PROBLEM TO WORK ON. Within the listing below, the lines to output run from the one containing "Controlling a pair" through the one containing "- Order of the"; copy them exactly and nothing else.

RECORDED DATA.
========================================================================

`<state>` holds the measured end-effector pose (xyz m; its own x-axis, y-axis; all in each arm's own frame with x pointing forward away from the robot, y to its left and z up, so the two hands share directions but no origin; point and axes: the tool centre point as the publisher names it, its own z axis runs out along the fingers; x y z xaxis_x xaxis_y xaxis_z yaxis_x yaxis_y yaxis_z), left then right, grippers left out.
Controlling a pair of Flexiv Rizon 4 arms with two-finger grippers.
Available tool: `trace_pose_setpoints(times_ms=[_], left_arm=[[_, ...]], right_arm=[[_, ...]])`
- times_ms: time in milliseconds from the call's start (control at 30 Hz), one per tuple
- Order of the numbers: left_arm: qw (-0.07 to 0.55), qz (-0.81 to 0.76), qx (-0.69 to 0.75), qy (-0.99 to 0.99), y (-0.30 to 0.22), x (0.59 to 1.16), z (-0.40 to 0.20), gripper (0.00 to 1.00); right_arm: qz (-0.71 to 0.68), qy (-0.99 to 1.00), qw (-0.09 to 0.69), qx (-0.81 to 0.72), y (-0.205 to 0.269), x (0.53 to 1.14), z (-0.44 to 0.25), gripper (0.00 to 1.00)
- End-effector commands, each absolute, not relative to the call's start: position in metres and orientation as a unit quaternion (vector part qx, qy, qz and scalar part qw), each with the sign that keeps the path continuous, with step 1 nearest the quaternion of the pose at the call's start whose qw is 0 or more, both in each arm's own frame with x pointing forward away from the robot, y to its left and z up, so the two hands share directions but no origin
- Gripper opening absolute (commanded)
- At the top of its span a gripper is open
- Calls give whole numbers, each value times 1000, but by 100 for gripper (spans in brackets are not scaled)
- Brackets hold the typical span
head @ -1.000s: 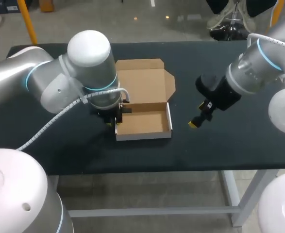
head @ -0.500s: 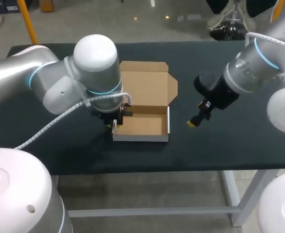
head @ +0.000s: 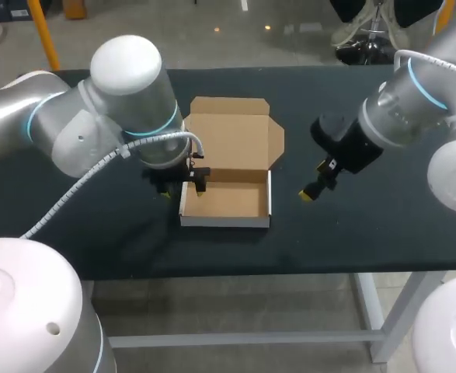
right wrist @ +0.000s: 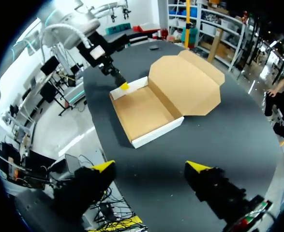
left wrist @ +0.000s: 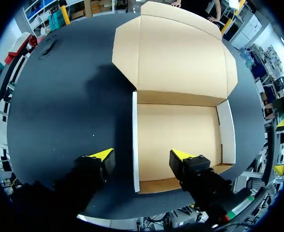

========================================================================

PROBLEM SOLUTION.
Controlling a pair of Flexiv Rizon 4 arms with two-finger grippers.
Available tool: `trace_pose_setpoints(times_ms=[_], left_arm=[[_, ...]], right_arm=[[_, ...]])`
- times_ms: time in milliseconds from the call's start (control at 30 Hz), one per tuple
- Order of the numbers: left_arm: qw (-0.07 to 0.55), qz (-0.81 to 0.76), qx (-0.69 to 0.75), qy (-0.99 to 0.99), y (-0.30 to 0.22), x (0.59 to 1.16), z (-0.40 to 0.20), gripper (0.00 to 1.00); right_arm: qz (-0.71 to 0.68), qy (-0.99 to 1.00), qw (-0.09 to 0.69), qx (-0.81 to 0.72), y (-0.205 to 0.269), x (0.53 to 1.14), z (-0.44 to 0.25), gripper (0.00 to 1.00)

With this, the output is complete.